Introduction to the

Scales of Measurement

For a more technical discussion of measurement, click here

There are many different scales of measurement. We will cover only a handful. It is important to know what scale of measurement was used for a variable, because it determines what statistics are appropriate to use in analyzing the data.

Some people don't regard nominal as a form of measurement at all. They call it, simply, classification. In nomimal data, there are numbers, but they don't have numeric properties.
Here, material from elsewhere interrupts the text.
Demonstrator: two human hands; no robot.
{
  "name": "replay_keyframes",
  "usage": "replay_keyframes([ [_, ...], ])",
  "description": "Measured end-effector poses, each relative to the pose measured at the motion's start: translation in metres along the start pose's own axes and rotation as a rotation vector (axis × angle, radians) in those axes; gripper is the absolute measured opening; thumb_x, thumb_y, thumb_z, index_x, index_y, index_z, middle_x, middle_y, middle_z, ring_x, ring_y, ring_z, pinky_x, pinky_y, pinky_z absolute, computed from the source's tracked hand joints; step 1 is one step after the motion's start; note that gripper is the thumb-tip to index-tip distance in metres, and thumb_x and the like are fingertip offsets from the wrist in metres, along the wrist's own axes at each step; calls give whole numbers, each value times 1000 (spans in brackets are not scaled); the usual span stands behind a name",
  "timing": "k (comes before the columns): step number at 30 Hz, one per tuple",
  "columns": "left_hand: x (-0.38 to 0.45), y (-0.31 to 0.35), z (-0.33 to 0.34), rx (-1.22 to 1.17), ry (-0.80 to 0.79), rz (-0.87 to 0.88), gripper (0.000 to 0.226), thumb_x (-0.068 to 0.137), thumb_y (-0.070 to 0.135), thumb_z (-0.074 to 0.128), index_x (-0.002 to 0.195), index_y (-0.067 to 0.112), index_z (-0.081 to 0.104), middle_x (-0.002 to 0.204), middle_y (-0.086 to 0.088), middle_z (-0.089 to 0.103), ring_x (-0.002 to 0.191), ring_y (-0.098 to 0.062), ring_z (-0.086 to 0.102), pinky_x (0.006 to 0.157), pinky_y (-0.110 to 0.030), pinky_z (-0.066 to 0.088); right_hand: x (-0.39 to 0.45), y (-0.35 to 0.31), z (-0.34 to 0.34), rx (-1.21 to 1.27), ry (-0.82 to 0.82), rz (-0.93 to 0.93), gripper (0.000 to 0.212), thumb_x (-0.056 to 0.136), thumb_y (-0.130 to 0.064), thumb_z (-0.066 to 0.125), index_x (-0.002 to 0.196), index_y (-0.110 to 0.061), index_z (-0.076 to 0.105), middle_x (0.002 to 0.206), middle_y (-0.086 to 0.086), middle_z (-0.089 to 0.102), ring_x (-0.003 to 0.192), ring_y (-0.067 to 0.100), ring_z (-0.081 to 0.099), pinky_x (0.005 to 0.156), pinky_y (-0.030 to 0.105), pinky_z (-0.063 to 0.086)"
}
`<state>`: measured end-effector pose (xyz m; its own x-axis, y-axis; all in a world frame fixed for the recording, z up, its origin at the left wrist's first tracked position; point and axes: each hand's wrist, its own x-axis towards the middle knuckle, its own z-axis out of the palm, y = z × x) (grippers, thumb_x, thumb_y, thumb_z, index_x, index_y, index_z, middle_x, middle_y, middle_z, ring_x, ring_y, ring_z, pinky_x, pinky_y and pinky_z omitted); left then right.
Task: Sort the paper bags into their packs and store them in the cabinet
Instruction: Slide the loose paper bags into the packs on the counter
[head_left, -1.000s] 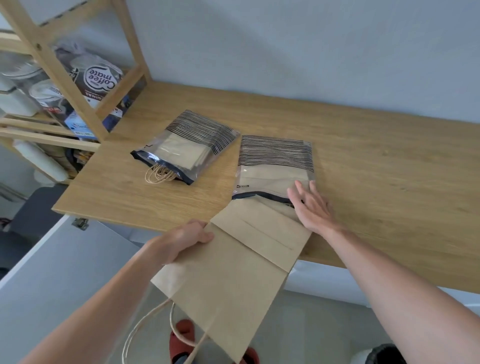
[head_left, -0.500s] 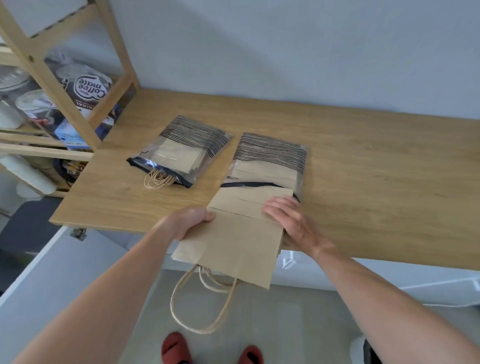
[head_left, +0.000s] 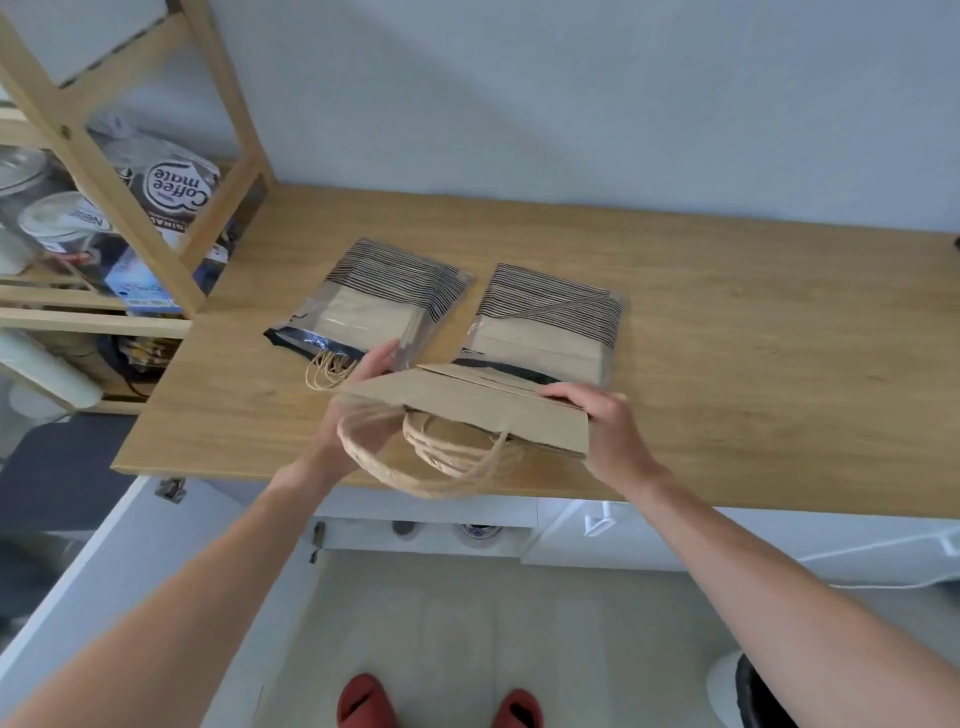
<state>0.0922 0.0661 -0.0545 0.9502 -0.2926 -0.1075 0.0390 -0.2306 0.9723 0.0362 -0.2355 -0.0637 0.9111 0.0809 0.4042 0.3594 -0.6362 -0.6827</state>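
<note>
A flat brown paper bag (head_left: 483, 408) with twine handles (head_left: 436, 467) is partly pushed into the right striped plastic pack (head_left: 550, 322) on the wooden counter (head_left: 753, 364). My left hand (head_left: 358, 410) holds the bag's left end, fingers under and behind it. My right hand (head_left: 597, 423) grips the bag's right end, thumb on top. To the left lies a second striped pack (head_left: 384, 301) holding smaller brown bags, their handles sticking out.
A wooden shelf rack (head_left: 124, 171) with a Coffee mate pouch (head_left: 171, 192) and tins stands at the counter's left end. An open white cabinet door (head_left: 104, 561) sits below left. Red slippers (head_left: 363, 701) show on the floor. A grey wall backs the counter.
The brown bag slid further up the counter and into the right pack. My right hand moved from pressing the pack to gripping the bag's right end. The handles now lie over the counter edge.
</note>
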Motion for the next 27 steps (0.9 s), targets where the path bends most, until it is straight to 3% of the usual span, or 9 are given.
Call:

For example, if we ask each person what state they were born in, we could assign a number to each state (Alabama = 1, Alaska = 2, etc) for the convenience of data processing, but we wouldn't want to interpret the number in any way (e.g., we would not want to compute the average value!).

Respondent | State Born In |
---|---|

James Woods | 18 |

Steve Borgatti | 0 |

Bluejay Earthling | 17 |

Sometimes, all we record about a variable is the presence or absence of the trait in question. For example, we might ask people:

- Do you color your hair in any way? YES or NO
- Do you currently have a girlfriend/boyfriend/spouse? YES or NO

The data are recorded as ones and zeros, as follows:

Respondent | Color Hair? | Involved? |
---|---|---|

Steve Borgatti | 0 | 1 |

Roberta Chase | 0 | 1 |

Sylvester Stallone | 1 | 1 |

Joe Student | 1 | 0 |

We could think of presence/absence data as nominal, but it is a little different in the sense that a "1" always means presence (more of something) and a "0" always means absence (less of something). In contrast, in truly nominal data, the numeric value is completely arbitrary -- it's just a label.

Presence/absence data are actually ordinal-scale (see below). However, we choose to separate them because of the limited range of values (just 0s and 1s) and because they are used so often.

In ordinal measurement, the numbers have one key numeric property: the bigger the number, the more that case has of the attribute being measured. Technically, we are using an ordinal scale whenever we ask people to rate things on a 1 to 5 scale, such as:

----1---- | ----2---- | ----3---- | ----4---- | ----5---- |

disagree strongly |
disagree | neutral | agree | agree strongly |

For example:

- I enjoy dating: (circle one) ..................................... 1 2 3 4 5
- I enjoy my playstation: (circle one) ........................ 1 2 3 4 5

Note that if a person circles "2" for dating and "4" for playstation, we cannot assume that he likes the playstation TWICE as much as dating. It just means he liked it more than dating.

Rank order data are really a kind of ordinal data. We get rank order data by asking people to rank statements or objects or anything else of interest. For example, suppose we ask people to rank order comedians according to how funny they are. It might go like this:

Please rank order the following people in terms of how funny they are. Put a "1" next to the name of the person who is the funniest of the group. Put a "2" next to the name of the second funniest person, and so on. Ties are not allowed.

Person | Rank |
---|---|

Paul Reiser | ____ |

John Lithgow | ____ |

Jane Curtin | ____ |

Cybill Shepherd | ____ |

Jerry Seinfeld | ____ |

Unlike other ordinal data, in rank order data there are no ties, and there are no gaps between numbers: if there is a "7", then there is also a 6, a 5, a 4, etc. So, in a way, the interval between values always has a constant meaning of "one rank", but at the same time, the difference in funnyness between the 1st ranked person and the 2nd could be much greater than the difference between the 4th and 5th.

In interval-scaled data, the gaps between the numbers are comparable, unlike with ordinal data. For example, if we measure the boiling point of different liquids in degrees Fahrenheit, we might get data that looks like this:

Liquid | Boiling Point |
---|---|

Pure water | 212 |

Ocean water | 200 |

Pond water | 211 |

Oxygen | -150 |

Petroleum | 450 |

If these numbers of measured on an interval scale, then a difference of 1 degree (as in 212 versus 211), means the same thing anywhere along the scale (as in, say, -2 and -1).

It is important to note, however, that a value of zero on an interval scale has no particular meaning. Zero degrees fahrenheit does not mean the total absence of heat! Furthermore, if it is 20 degrees one day, and only 10 another, it is NOT twice as hot the first day. To understand why, you'll have to read the other handout on measurement.

Ratio-scaled data looks a lot like interval-scaled data. However, the zero point has a special meaning in ratio-scaled data: it indicates the absence of whatever property is being measured. For example, if we are measuring the amount of money that a person has on them at a given moment, we might get data like this:

Person | Money |
---|---|

Jack | 120 |

Steve | 5 |

Jane | 50 |

Dan | 0 |

Mary | 1 |

A zero means no money. Also, the fact that Jane has $50 while Steve has $5 means that Jane has 10 times as much money as Steve, just as Jack has 2.4 times as much money as Jane.

Ratio-scaled data always have the flavor of counting: when you measure the amount of money that Steve has, you are counting up coins and bills. When you are measuring Steve's height, you are counting the number of inches off the ground that his head is.